I'm using Gitlab CI 8.0 with gitlab-ci-multi-runner 0.6.0. I have a .gitlab-ci.yml file similar to the following:
before_script:
- npm install
server_tests:
script: mocha
client_tests:
script: karma start karma.conf.js
This works but it means the dependencies are installed independently before each test job. For a large project with many dependencies this adds a considerable overhead.
In Jenkins I would use one job to install dependencies then TAR them up and create a build artefact which is then copied to downstream jobs. Would something similar work with Gitlab CI? Is there a recommended approach?

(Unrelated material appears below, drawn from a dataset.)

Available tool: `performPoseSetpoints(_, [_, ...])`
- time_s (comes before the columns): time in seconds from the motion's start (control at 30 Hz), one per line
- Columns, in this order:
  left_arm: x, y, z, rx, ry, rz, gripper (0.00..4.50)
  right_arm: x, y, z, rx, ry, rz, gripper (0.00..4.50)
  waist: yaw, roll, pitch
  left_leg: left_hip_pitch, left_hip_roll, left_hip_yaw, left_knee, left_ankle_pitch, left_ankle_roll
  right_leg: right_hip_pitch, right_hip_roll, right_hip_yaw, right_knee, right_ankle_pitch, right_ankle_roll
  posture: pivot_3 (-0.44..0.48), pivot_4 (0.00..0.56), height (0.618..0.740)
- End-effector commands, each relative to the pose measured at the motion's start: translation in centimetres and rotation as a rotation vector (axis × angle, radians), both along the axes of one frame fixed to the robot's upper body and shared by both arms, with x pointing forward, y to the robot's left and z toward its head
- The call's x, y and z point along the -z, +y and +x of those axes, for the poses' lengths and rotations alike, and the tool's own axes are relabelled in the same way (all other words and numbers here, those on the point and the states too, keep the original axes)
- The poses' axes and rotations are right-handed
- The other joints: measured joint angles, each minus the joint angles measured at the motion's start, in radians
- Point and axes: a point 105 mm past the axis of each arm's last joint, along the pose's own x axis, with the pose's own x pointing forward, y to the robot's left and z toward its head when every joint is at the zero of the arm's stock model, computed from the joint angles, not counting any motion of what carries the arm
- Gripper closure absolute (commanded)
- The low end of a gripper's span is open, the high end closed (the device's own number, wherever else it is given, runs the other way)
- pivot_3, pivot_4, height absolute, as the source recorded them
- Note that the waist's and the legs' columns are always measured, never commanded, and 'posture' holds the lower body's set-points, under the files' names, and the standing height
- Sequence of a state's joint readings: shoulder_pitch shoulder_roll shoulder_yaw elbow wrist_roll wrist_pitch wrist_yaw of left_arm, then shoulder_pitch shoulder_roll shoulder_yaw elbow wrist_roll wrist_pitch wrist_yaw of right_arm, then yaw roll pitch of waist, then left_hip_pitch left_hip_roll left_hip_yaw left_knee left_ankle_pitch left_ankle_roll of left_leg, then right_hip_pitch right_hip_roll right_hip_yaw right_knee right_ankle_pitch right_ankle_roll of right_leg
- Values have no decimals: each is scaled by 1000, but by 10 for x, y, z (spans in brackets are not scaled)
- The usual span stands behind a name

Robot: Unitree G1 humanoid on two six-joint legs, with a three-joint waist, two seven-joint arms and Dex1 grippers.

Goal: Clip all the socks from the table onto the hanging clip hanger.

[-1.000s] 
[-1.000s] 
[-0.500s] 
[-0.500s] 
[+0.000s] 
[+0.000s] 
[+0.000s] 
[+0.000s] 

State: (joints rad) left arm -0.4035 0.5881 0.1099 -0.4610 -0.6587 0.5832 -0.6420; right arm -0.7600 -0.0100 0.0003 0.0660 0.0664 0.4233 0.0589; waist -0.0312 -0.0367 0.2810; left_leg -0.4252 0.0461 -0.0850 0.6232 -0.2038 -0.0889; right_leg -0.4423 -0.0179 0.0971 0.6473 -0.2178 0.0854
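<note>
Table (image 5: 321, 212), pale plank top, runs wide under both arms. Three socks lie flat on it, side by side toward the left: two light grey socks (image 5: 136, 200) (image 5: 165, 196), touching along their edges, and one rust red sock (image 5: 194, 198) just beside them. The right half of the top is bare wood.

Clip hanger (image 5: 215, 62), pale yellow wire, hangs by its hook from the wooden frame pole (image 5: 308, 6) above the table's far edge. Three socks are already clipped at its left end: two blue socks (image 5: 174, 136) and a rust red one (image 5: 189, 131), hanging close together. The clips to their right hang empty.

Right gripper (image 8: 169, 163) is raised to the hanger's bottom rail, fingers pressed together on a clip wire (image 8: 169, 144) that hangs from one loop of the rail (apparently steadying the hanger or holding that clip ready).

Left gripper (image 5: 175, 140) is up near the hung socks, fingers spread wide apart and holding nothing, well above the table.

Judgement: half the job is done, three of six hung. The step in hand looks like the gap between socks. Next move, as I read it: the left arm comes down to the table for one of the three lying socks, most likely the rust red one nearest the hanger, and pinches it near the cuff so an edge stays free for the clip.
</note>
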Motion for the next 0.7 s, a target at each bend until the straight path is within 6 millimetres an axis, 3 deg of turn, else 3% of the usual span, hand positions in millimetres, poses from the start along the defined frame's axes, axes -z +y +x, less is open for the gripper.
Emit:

Update: I now recommend using artifacts with a short expire_in. This is superior to cache because it only has to write the artifact once per pipeline whereas the cache is updated after every job. Also the cache is per runner so if you run your jobs in parallel on multiple runners it's not guaranteed to be populated, unlike artifacts which are stored centrally.
Gitlab CI 8.2 adds runner caching which lets you reuse files between builds. However I've found this to be very slow.
Instead I've implemented my own caching system using a bit of shell scripting:
before_script:
# unique hash of required dependencies
- PACKAGE_HASH=($(md5sum package.json))
# path to cache file
- DEPS_CACHE=/tmp/dependencies_${PACKAGE_HASH}.tar.gz
# Check if cache file exists and if not, create it
- if [ -f $DEPS_CACHE ];
then
tar zxf $DEPS_CACHE;
else
npm install --quiet;
tar zcf - ./node_modules > $DEPS_CACHE;
fi
This will run before every job in your .gitlab-ci.yml and only install your dependencies if package.json has changed or the cache file is missing (e.g. first run, or file was manually deleted). Note that if you have several runners on different servers, they will each have their own cache file.
You may want to clear out the cache file on a regular basis in order to get the latest dependencies. We do this with the following cron entry:
#daily find /tmp/dependencies_* -mtime +1 -type f -delete

EDIT: This solution was recommended in 2016. In 2021, you might consider the caching docs instead.
A better approach these days is to make use of artifacts.
In the following example, the node_modules/ directory is immediately available to the lint job once the build stage has completed successfully.
build:
stage: build
script:
- npm install -q
- npm run build
artifacts:
paths:
- node_modules/
expire_in: 1 week
lint:
stage: test
script:
- npm run lint

From docs:
cache: Use for temporary storage for project dependencies. Not useful for keeping intermediate build results, like jar or apk files. Cache was designed to be used to speed up invocations of subsequent runs of a given job, by keeping things like dependencies (e.g., npm packages, Go vendor packages, etc.) so they don’t have to be re-fetched from the public internet. While the cache can be abused to pass intermediate build results between stages, there may be cases where artifacts are a better fit.
artifacts: Use for stage results that will be passed between stages. Artifacts were designed to upload some compiled/generated bits of the build, and they can be fetched by any number of concurrent Runners. They are guaranteed to be available and are there to pass data between jobs. They are also exposed to be downloaded from the UI. Artifacts can only exist in directories relative to the build directory and specifying paths which don’t comply to this rule trigger an unintuitive and illogical error message (an enhancement is discussed at https://gitlab.com/gitlab-org/gitlab-ce/issues/15530 ). Artifacts need to be uploaded to the GitLab instance (not only the GitLab runner) before the next stage job(s) can start, so you need to evaluate carefully whether your bandwidth allows you to profit from parallelization with stages and shared artifacts before investing time in changes to the setup.
So, I use cache. When don't need to update de cache (eg. build folder in a test job), I use policy: pull (see here).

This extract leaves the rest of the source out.